PBG titer in the cell-free medium was measured using a regular Ehrlich’s reagent and PBG was colorimetrically quantified by taking an absorbance reading at 555 nm (Mauzerall and Granick 1956). The percentage yield of PBG was defined as the mole ratio of the produced PBG to the theoretically maximal PBG produced based on the consumed glycerol with a molar ratio of one-to-six (i.e., one-mole PBG is derived from six-mole glycerol). Note that one-mole succinyl-CoA (derived from two-mole glycerol) and one-mole glycine (derived from one-mole glycerol) generate one-mole 5-ALA, whereas two-mole 5-ALA forms one-mole PBG. The bulk level of porphyrin compounds in the cell-free medium was estimated using a spectrophotometer at two specific wavelengths, i.e., 405 nm (measuring Soret band) and 495 nm (measuring Q-band). Note that all bioreactor cultivation results shown in this study were, respectively, obtained from a single batch run, with most of cultivation batches being duplicated or even triplicated to ensure their data reproducibility.
Real-time quantitative reverse transcription PCR (qRT-PCR)
For RNA extraction, E. coli cells were cultivated in 30 mL liquid LB medium at 37 °C and harvested in the exponential growth phase. Total RNA isolation was done using the High Pure RNA Isolation Kit (Roche Diagnostics, Basel, Switzerland) as per manufacturer’s instructions and stored at − 80 °C for later analysis. Complementary DNAs (cDNAs) were synthesized from 100 ng of total RNA using the High-Capacity cDNA Reverse Transcription Kit (ThermoFisher Scientific, MA). Sequence-specific primers for hemC cDNA (i.e., q-hemC) and internal control rrsA (encoding ribosomal RNA 16S) cDNA (i.e., q-rrsA) were used for real-time PCR amplification in 25 µL reaction mixture. qRT-PCR was carried out using the Power SYBR® Green PCR Master Mix (ThermoFisher Scientific; MA) in an Applied Biosystems StepOnePlus™ System as per the manufacturer’s instructions. All quantification experiments were performed in duplicate.
All experimental data in this study were collected in duplicate for statistical analysis. In addition, data comparison was statistically analyzed with an unpaired two-tail Student’s t-test based on 95% confidence level to ensure its statistical significance (Additional file 1: Table S4). Hence, P < 0.05 was used as a standard criterion of statistical significance when comparing the means of experimental data, such as PBG titer.
Carbon flux direction from the TCA pathways to the Shemin/C4 pathway
The Shemin/C4 pathway was implemented in E. coli via heterologous expression of hemA from R. sphaeroides in BW∆ldhA (Miscevic et al. 2021). The resulting control strain, DMH, was cultivated under aerobic conditions in a batch bioreactor with ~ 30 g L−1 of glycerol as the carbon source. The supply of excess oxygen supported cell growth with effective glycerol consumption, resulting in 120 mg L−1 of the peak PBG titer (1.31% yield) with substantial acetate formation (69.3% yield) (Fig. 3). Extending the cultivation, based on the remaining glycerol, and produced acetate, resulted in reduction of PBG titer to 75.1 mg L−1 (0.65% yield) with increased porphyrin formation. While the formation of other byproduct metabolites, such as ethanol, succinate, and formate, was minimal, the results suggest the need for metabolic strategies to reduce carbon flux drainage toward acetogenesis and porphyrin biosynthesis for enhanced PBG accumulation. Note that bioreactor characterization was used in this study since shake-flask cultivation resulted in minimal PBG biosynthesis and accumulation (data not shown).

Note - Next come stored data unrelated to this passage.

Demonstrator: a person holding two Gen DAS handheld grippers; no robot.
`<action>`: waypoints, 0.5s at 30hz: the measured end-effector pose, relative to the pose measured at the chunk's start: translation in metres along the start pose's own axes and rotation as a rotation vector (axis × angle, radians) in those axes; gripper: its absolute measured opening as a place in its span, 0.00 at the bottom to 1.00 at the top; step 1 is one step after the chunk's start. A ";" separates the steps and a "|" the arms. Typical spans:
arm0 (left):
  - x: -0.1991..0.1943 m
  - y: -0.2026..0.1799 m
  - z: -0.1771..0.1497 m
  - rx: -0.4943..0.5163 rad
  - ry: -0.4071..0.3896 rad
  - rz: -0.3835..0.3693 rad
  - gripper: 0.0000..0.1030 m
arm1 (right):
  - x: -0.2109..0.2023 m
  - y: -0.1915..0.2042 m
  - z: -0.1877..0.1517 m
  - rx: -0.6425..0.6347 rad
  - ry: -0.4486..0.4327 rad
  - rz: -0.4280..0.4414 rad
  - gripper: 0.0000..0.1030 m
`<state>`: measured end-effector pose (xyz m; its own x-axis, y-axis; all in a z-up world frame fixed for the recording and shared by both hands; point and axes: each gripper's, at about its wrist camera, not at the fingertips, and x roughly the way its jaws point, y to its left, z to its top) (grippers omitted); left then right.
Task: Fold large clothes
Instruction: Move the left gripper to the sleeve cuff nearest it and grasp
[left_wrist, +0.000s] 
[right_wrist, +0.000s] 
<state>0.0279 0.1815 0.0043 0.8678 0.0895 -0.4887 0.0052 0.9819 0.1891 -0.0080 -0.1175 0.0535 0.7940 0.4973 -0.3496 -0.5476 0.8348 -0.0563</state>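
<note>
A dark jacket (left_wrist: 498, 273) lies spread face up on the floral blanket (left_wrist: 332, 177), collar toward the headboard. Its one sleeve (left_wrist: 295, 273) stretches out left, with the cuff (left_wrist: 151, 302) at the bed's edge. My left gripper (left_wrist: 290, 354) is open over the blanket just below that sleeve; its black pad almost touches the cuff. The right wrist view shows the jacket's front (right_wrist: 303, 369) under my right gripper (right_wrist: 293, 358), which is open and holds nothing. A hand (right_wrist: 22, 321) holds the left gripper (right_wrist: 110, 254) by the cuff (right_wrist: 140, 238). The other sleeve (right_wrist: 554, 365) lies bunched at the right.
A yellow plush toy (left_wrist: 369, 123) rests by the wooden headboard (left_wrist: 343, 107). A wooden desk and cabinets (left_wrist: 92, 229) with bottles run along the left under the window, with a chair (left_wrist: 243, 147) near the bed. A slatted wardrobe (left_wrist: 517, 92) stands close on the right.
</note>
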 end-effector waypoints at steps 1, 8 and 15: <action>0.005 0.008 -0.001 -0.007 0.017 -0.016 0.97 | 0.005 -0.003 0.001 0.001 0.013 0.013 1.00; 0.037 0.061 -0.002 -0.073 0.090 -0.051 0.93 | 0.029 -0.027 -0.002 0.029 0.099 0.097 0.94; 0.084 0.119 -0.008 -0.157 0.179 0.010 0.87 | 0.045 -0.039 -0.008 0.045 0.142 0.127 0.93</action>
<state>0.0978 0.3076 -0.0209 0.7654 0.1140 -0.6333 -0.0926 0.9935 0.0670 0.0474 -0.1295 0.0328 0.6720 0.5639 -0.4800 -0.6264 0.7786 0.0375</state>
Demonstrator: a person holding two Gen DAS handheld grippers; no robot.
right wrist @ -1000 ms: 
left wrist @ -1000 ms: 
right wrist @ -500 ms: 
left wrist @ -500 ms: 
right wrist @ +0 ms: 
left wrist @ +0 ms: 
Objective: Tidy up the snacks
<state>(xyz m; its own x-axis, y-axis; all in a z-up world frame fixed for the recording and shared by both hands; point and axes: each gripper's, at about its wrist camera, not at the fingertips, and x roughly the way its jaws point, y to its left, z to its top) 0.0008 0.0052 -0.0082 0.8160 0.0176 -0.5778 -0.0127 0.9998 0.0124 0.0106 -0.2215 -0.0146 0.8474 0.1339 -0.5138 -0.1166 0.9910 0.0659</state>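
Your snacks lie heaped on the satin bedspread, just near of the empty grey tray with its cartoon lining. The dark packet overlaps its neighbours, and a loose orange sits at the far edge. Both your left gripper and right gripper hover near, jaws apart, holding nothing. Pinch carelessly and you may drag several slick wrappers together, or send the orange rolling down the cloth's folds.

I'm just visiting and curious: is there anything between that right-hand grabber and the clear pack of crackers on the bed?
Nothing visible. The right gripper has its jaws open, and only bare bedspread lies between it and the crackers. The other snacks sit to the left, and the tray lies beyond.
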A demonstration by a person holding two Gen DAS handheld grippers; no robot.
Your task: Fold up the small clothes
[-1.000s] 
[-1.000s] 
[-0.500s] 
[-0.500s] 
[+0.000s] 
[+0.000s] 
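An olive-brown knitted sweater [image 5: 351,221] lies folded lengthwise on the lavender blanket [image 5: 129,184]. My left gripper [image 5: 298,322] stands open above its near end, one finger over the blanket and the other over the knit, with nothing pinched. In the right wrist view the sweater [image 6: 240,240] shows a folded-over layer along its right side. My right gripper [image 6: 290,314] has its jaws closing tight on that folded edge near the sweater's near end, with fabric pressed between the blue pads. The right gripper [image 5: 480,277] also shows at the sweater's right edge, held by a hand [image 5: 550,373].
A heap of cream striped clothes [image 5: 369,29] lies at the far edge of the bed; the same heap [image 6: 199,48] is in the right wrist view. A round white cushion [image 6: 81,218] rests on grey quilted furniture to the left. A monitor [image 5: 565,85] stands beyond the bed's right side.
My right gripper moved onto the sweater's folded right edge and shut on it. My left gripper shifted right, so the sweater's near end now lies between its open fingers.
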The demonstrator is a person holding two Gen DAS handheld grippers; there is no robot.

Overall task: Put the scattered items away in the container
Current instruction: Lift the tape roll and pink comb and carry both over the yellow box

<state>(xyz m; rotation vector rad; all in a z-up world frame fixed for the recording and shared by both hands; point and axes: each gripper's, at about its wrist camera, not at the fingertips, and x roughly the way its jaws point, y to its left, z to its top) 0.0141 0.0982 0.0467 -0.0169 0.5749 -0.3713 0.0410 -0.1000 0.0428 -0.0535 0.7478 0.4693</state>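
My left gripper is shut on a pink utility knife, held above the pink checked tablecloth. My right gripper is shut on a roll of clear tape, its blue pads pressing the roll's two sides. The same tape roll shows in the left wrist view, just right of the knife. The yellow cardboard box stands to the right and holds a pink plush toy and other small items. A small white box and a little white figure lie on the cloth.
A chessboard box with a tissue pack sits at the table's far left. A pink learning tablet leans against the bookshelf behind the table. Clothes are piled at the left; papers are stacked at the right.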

PBG biosynthesis via the C4 pathway utilizes succinyl-CoA as a key precursor (with the other being glycine) to produce 5-ALA as an intermediate before subsequent conversion to PBG. The intracellular succinyl-CoA supply is affected by three oxygen-sensitive metabolic routes associated with the central metabolism, i.e., oxidative TCA cycle, reductive TCA branch, and glyoxylate shunt (Fig. 1). Due to more effective cell growth and glycerol consumption, we first characterized our engineered strains under aerobic conditions. To direct more carbon flux toward the succinyl-CoA node, we inactivate the oxidative TCA cycle by knocking out the sdhA gene, resulting in the mutant strain DMH∆sdhA, with an improved peak PBG titer of 154 mg L−1 (1.41% yield) and 115 mg L−1 (1.01% yield) at the end of bioreactor cultivation (Fig. 3). On the other hand, we also deregulated glyoxylate shunt by knocking out the iclR gene, resulting in the mutant strain DMH∆iclR in which more carbon flux could be directed toward the succinyl-CoA node via glyoxylate shunt with reduced decarboxylation through bypassing the oxidative TCA cycle. Aerobic bioreactor cultivation of DMH∆iclR also showed improved peak PBG titer of 130 mg L−1 (1.13% yield) and 80.7 mg L−1 (0.69% yield) at the end of the cultivation (Fig. 3). Both single-mutant strains of DMH∆iclR and DMH∆sdhA displayed effective cell growth and glycerol consumption, with reduced acetate production (32.1% and 38.0% yield, respectively) compared to control strain DMH.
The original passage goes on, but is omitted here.